Kant Hegel

Hegel on Kant:

On a Hegelian view, the dilemma at the heart of the Kantian project takes the following form: how can I be subject to a law of which I am the author, given that I can only be legitimately subject to such a law because of the governing principle of autonomy. Hegel shows how this Kantian dilemma requires an intersubjective solution, namely that it is necessary to show, firstly that reason is social, and secondly, that the sociality of reason unfolds historically and cannot be reduced to the formal decision procedure of the Kantian categorical imperative or the solitary activity of the Fichtean ego.

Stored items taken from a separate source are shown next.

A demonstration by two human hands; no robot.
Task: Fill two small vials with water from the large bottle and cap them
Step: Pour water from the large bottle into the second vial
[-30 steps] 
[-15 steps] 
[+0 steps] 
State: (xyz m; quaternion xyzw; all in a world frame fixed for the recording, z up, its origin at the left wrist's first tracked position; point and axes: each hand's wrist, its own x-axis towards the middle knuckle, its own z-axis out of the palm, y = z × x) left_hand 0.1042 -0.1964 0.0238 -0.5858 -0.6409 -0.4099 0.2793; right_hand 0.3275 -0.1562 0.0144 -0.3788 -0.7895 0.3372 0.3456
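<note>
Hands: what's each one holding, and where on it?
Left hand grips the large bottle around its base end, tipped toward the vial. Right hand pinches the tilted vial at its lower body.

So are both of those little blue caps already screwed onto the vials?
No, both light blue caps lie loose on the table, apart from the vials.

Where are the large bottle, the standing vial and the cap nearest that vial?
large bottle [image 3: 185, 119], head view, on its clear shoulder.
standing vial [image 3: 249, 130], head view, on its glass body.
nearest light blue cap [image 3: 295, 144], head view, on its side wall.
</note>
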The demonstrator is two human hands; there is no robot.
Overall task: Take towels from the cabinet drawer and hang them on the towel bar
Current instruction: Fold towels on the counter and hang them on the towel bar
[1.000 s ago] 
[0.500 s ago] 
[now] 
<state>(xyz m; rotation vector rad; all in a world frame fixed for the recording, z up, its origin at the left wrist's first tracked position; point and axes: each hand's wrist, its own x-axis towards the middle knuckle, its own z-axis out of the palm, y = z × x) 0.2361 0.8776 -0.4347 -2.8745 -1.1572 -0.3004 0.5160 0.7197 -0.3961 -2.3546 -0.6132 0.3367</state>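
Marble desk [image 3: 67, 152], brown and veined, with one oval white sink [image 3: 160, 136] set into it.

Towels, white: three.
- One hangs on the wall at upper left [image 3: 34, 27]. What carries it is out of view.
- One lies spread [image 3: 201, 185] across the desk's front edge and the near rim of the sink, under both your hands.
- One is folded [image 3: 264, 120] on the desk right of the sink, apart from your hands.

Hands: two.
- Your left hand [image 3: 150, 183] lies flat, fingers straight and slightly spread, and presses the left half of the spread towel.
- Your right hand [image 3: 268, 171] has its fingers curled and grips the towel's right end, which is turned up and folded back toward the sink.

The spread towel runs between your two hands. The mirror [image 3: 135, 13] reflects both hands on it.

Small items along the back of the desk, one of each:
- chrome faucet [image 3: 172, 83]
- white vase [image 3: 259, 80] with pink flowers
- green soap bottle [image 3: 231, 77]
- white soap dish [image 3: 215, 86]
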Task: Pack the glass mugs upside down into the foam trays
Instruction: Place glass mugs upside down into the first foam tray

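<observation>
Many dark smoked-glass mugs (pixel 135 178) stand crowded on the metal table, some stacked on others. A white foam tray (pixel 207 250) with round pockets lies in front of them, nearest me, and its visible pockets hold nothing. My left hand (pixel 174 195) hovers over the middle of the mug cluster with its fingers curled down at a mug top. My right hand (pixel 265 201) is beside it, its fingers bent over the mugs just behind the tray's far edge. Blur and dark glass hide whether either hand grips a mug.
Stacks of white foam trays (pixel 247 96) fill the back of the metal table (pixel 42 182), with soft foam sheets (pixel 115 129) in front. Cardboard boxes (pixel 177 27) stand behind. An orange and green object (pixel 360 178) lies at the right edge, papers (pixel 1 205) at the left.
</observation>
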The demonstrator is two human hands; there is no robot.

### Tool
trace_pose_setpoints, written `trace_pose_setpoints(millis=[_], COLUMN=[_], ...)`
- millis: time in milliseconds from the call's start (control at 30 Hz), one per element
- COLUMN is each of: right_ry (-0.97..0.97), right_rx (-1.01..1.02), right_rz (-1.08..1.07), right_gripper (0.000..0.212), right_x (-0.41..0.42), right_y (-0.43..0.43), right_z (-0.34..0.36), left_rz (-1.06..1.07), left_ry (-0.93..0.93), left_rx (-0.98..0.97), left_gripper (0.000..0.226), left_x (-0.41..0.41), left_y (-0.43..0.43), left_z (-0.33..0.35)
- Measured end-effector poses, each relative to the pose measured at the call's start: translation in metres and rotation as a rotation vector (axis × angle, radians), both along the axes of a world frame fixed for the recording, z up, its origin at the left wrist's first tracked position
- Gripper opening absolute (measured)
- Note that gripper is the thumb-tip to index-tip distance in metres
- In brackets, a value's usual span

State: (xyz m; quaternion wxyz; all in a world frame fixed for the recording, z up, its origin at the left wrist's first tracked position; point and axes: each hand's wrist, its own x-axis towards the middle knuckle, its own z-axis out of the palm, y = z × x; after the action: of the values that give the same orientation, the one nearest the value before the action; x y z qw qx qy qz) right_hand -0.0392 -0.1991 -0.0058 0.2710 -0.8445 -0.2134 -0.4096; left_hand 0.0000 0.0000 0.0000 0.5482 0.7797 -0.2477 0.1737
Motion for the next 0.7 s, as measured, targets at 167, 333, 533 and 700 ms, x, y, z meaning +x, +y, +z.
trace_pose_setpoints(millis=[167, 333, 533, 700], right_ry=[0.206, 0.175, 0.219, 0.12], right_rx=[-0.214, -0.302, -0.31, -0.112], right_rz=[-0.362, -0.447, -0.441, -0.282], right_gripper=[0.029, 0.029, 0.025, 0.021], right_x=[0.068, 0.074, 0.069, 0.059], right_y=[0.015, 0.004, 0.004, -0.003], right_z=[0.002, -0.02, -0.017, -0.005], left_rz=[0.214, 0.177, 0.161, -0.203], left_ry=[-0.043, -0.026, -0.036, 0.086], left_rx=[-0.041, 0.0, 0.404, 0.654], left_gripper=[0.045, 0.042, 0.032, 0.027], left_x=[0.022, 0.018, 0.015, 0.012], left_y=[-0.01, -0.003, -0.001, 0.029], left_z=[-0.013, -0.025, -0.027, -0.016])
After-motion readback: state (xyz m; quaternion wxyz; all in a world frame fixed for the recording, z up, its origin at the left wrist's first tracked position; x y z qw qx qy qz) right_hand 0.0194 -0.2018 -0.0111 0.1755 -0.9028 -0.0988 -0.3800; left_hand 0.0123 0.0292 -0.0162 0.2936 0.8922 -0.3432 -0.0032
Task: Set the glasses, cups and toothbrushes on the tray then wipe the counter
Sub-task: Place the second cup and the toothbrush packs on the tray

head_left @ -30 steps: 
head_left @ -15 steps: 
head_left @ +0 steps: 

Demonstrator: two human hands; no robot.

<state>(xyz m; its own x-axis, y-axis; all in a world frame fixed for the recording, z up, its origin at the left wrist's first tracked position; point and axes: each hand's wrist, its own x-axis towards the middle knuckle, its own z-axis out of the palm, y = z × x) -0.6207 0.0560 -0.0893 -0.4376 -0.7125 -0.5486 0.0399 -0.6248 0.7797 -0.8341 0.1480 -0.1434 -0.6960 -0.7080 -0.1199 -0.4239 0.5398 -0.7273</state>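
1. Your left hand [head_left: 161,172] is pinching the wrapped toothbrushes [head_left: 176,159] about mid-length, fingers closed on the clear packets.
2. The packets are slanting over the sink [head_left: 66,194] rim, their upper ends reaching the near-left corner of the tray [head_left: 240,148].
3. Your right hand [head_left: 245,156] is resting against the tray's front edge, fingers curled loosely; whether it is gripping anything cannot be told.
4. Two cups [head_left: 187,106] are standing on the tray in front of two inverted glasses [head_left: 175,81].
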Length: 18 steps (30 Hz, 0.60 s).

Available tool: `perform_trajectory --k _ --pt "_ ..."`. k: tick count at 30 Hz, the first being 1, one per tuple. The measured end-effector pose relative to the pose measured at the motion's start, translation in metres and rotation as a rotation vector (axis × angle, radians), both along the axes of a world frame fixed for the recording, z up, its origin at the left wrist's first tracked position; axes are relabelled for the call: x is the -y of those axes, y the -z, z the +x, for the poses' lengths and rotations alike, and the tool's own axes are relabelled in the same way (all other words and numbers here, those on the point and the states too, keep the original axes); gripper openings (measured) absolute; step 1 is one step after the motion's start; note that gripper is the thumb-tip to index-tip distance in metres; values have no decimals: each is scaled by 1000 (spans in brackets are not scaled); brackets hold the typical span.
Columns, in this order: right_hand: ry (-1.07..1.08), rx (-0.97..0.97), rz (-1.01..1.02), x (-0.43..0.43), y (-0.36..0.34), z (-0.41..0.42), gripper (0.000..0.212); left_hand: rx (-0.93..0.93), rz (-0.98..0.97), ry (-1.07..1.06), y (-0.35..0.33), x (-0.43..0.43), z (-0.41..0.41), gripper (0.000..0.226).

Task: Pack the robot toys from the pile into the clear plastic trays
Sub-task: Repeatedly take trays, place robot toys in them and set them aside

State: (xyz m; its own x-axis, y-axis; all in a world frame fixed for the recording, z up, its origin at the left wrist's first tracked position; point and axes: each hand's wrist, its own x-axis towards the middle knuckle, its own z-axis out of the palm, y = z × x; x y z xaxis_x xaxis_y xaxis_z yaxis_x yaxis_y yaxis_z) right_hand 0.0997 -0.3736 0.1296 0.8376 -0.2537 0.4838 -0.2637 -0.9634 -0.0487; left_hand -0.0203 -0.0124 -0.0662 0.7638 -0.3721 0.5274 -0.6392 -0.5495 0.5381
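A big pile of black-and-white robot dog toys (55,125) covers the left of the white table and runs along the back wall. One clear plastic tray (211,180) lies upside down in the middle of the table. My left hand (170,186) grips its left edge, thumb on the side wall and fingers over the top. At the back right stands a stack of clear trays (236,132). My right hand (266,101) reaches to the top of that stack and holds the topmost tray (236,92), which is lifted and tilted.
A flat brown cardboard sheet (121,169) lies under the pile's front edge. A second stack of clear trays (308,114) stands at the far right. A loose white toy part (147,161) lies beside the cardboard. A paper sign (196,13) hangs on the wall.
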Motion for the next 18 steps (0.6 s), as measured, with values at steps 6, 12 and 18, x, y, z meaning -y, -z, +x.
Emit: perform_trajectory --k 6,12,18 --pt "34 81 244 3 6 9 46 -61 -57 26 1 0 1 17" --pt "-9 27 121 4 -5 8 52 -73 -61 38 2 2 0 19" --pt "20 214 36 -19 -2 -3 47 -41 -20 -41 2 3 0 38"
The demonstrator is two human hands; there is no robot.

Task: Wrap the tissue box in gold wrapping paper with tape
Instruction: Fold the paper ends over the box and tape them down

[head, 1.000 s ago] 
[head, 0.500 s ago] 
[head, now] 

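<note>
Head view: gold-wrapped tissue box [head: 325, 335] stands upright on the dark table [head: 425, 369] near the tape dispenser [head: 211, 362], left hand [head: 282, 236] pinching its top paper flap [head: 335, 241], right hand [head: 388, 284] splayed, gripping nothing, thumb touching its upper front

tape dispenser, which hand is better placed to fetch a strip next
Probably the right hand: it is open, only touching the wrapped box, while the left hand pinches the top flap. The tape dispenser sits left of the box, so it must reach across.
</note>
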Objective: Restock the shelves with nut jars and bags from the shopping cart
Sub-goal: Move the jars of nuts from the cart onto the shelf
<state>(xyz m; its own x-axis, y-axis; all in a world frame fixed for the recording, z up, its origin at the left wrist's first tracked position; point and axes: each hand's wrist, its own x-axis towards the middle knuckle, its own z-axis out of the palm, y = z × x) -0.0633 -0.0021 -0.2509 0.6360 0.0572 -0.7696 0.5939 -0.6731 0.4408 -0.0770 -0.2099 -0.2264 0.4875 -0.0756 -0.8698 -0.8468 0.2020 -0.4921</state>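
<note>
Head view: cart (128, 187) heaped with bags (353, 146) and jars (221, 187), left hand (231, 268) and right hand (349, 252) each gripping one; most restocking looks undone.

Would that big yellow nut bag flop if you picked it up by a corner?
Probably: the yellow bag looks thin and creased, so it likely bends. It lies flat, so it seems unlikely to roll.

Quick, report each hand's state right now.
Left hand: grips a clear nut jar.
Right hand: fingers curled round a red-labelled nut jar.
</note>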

Tada: The conservative Kantian in response to the ethical demand, in order to respond sees the ethical response as reflection of his moral autonomy and rationality, in other words, it doesn’t split her into two, doesn’t cause him any psychic imbalance, doesn’t really peturb him or her in the least, because, the ethical response is a moral categorical imperative, it is a reflection of the subject’s own inner reason.

Critichley wants to argue that things are not so ‘neat and tidy’.

It is this moment of incomprehensibility in ethics that interests me, where the subject is faced with a demand that does not correspond to its autonomy: in this situation, I am not the equal of the demand that is placed on me.  … ethics is obliged to acknowledge a moment of rebellious heteronomy that troubles the sovereignty of autonomy (37).